During a conference call yesterday to explain a 9 cent per share earnings miss, IBM confessed it would consider a "sizable restructuring" but declined to detail what form this reorganization would take. Sanford Bernstein's meticulous analyst Toni Sacconaghi has predicted the restructuring will likely result in between 5,000 and 10,000 staffers losing their jobs. If there are job cuts, they will probably be tied to IBM's mainframe business and particularly mainframe workers in Europe, according to pundits. IBM's mainframe business suffered a double-digit drop in sales during the first quarter, and weak economies in Europe and Japan were blamed for the overall revenue miss.

Sacconaghi delivered worse news to IBM's shareholders, saying the first quarter slip up looks even darker upon close inspection.

IBM surprised Wall Street by releasing the first quarter results yesterday - days ahead of an initial April 18 report date. IBM pushed up the release because of the materially weaker than expected results.

With analysts already on edge from this move, IBM reported first quarter revenue of $22.9bn, which missed the consensus estimate of $23.7bn. This revenue total marked a 3 per cent decline year-over-year in constant currency. Not the kind of performance the market wants to see from the IT world's biggest player.

But it was the earnings per share (EPS) miss that really spooked the analysts. IBM handed out two EPS figures - one standard number and one accounting for a new policy of expensing stock options.

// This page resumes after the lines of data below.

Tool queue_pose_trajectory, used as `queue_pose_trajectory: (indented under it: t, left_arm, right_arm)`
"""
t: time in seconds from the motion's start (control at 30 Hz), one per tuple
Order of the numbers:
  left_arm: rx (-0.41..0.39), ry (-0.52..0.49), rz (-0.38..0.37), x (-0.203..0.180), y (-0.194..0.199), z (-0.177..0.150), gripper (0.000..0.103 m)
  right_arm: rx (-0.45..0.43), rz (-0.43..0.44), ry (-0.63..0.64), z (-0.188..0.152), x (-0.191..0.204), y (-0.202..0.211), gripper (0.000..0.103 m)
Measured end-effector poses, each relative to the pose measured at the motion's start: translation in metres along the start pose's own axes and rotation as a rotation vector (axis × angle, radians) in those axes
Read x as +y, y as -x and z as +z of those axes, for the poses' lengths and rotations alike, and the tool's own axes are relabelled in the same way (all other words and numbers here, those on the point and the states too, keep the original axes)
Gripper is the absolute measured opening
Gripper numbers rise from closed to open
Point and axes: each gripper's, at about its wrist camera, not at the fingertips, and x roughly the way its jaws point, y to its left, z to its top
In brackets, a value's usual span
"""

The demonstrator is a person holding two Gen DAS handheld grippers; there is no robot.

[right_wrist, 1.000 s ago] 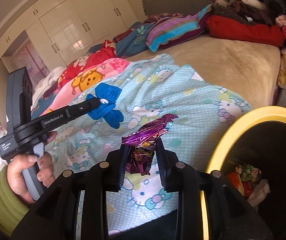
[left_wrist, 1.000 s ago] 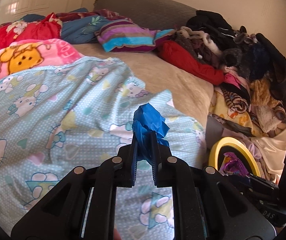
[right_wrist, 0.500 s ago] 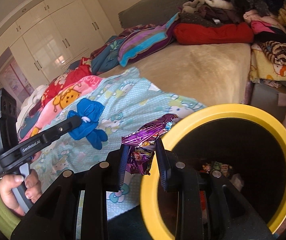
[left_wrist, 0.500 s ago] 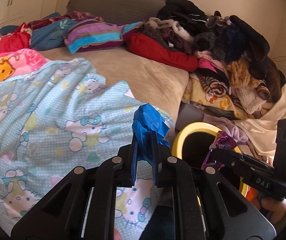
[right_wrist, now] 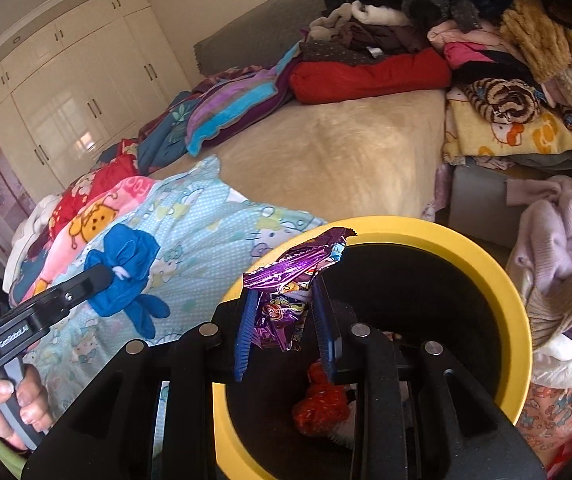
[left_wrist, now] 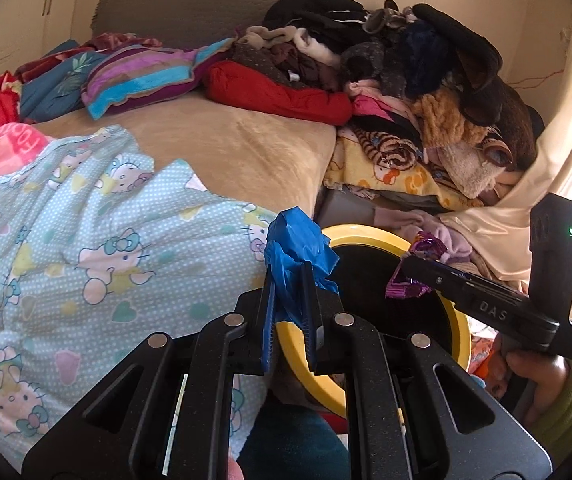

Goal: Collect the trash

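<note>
— Both hands have swung across from the bed since a moment ago; the bin sat off at the edge then, and now the purple wrapper (right_wrist: pixel 300 268) hangs right over its mouth.

— What does that wrapper look like from your side?

— Crinkled shiny foil, purple outside with bright cartoon print on the lower folds. The right gripper (right_wrist: pixel 286 320) has its jaws pinching it about the middle, the top edge fanned out above the ribbed blue pads.

— And the other piece?

— A wad of blue crumpled stuff (left_wrist: pixel 298 256), matte, like a glove or thin plastic, bunched above the left gripper (left_wrist: pixel 290 312), whose jaws are pressed together on it. It sits just at the near rim, not yet over the hole.

— The bin itself?

— Round, with a smooth yellow rim (right_wrist: pixel 498 280) and black walls. Only the right wrist view looks down inside: a red knobbly lump (right_wrist: pixel 320 400) and something pale lie at the bottom. The left wrist view shows just the rim (left_wrist: pixel 460 344) and a dark opening, but it catches the other tool from the side, with a hand in a green sleeve (left_wrist: pixel 538 376).

— Around it?

— A pale blue cartoon quilt (left_wrist: pixel 86 240) on the bed, a plush tan blanket (right_wrist: pixel 346 152), and heaped clothes (left_wrist: pixel 406 80) behind.
</note>
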Motion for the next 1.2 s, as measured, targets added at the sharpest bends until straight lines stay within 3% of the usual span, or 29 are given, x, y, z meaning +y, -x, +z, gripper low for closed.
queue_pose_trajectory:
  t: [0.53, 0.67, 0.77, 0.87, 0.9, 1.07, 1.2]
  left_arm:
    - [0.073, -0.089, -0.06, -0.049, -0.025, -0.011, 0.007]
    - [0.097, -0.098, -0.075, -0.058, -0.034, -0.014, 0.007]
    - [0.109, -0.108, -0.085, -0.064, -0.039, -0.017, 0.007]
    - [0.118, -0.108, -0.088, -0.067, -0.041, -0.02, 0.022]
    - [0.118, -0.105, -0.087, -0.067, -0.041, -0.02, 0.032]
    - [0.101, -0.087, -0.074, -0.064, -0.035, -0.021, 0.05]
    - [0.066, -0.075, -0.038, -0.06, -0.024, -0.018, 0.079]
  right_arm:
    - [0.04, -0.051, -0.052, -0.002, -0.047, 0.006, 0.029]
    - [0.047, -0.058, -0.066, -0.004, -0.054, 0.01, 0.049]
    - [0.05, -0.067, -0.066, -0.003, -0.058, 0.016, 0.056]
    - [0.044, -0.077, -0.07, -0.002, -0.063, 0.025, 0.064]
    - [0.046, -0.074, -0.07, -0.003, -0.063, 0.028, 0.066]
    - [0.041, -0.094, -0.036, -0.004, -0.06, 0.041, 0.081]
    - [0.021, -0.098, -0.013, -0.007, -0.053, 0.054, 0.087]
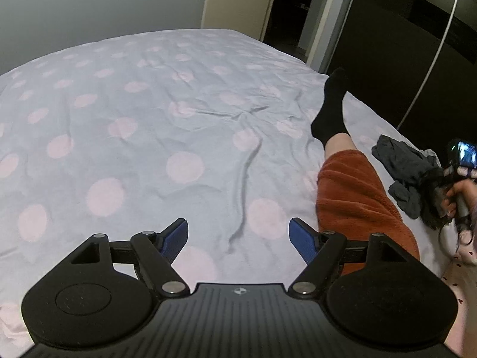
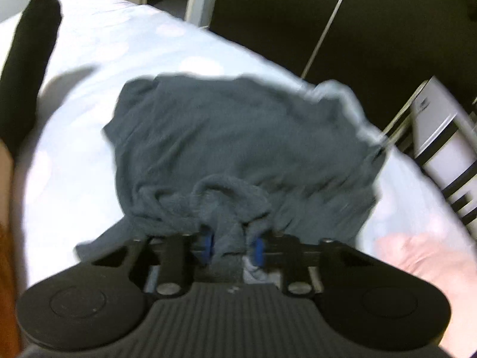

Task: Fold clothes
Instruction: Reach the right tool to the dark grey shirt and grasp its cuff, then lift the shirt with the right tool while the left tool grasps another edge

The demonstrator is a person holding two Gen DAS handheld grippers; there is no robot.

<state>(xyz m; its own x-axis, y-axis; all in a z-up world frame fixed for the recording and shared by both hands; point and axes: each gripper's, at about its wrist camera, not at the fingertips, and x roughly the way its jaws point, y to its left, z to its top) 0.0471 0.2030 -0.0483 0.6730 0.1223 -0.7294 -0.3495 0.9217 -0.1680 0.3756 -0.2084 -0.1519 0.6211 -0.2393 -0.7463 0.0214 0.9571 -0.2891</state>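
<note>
A crumpled dark grey garment (image 2: pixel 238 143) lies on the bed's right side, near the edge. My right gripper (image 2: pixel 234 246) is shut on a bunched fold of it, with cloth pinched between the blue pads (image 2: pixel 208 244). In the left wrist view the same grey garment (image 1: pixel 408 173) shows at the far right, beside the hand that holds the right gripper (image 1: pixel 447 191). My left gripper (image 1: pixel 238 235) hovers open over the bedspread, blue pads wide apart with nothing between them.
The bedspread (image 1: pixel 149 113) is pale blue with pink dots and wrinkled. A person's leg in a black sock (image 1: pixel 331 104) and a rust fleece (image 1: pixel 357 203) lies along the right side. Dark wardrobe doors (image 1: pixel 387 44) stand past the bed's edge.
</note>
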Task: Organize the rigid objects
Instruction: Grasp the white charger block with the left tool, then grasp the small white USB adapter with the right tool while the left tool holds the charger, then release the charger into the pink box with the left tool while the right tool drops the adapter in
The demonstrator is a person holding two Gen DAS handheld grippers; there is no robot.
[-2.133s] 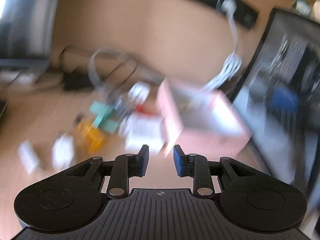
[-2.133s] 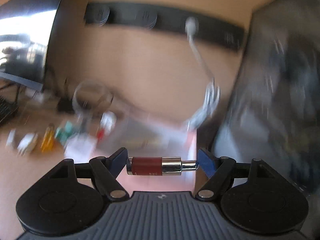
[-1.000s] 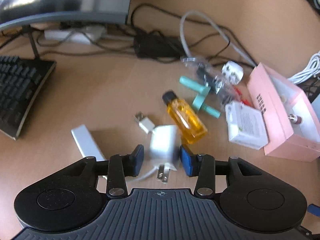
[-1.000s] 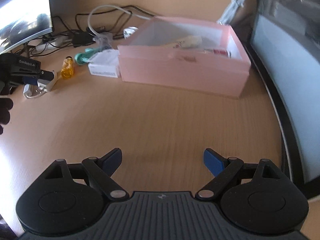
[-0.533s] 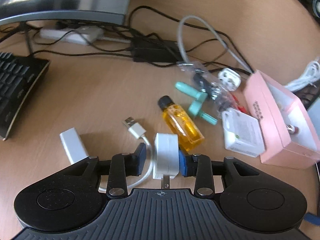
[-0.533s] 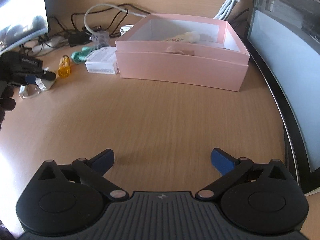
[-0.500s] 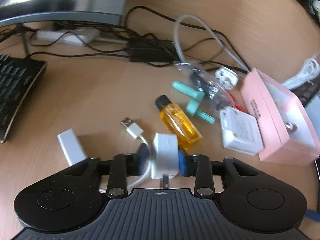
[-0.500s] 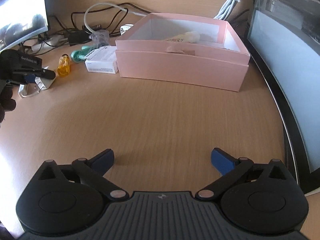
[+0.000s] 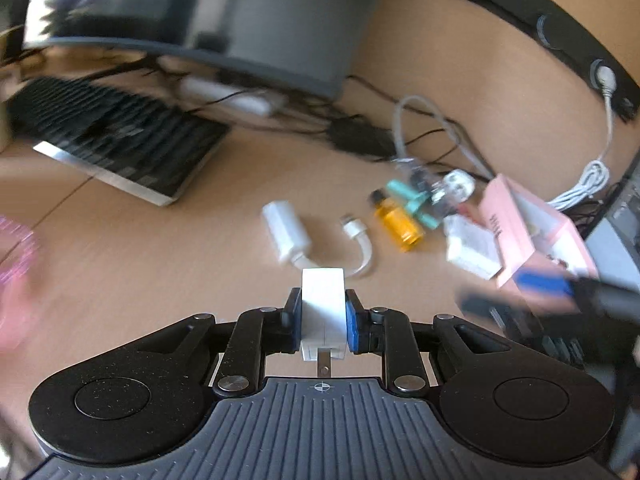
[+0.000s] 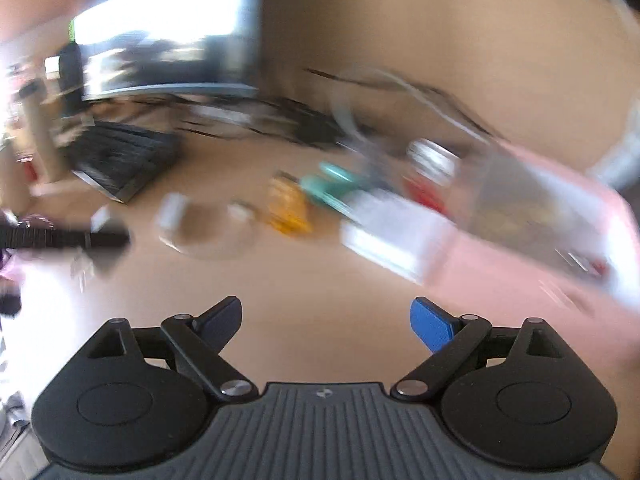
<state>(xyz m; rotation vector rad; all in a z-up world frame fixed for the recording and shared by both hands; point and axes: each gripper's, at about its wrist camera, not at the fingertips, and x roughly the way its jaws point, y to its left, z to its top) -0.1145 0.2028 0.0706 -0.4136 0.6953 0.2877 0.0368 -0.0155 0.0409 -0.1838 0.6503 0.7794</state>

Sacconaghi was not moved by either number.

"EPS including options expense was $0.85; ex-options, EPS was $0.95, a nine cent miss vs. consensus estimates ($1.04) prior to last week, when IBM told analysts to lower estimates $0.14 due to options expense," the analyst wrote today in a research note. "We note that IBM’s guide-down of earnings by $0.14 last week did not reflect the true expected cost of options in the quarter of $0.10."

Interesting.

In addition, IBM's results seem detached from the economic issues affecting rivals.

IBM complained about Germany, France and Italy dragging down sales. It also flagged a precipitous drop off in sales during March as the main reason Q1 turned out so bad.

"The earnings miss feels to be in good part (perhaps 50% or more) due to IBM specific reasons rather than market reasons," Sacconaghi wrote. "(We) note that: (1) Sun noted that its quarter exhibited fairly normal linearity; (2) the consulting market appears to be stronger in Europe than other regions and Accenture had strong consulting book-to-bill; and (3) Dell and Sun both commented that the US (not Europe) was their weakest region."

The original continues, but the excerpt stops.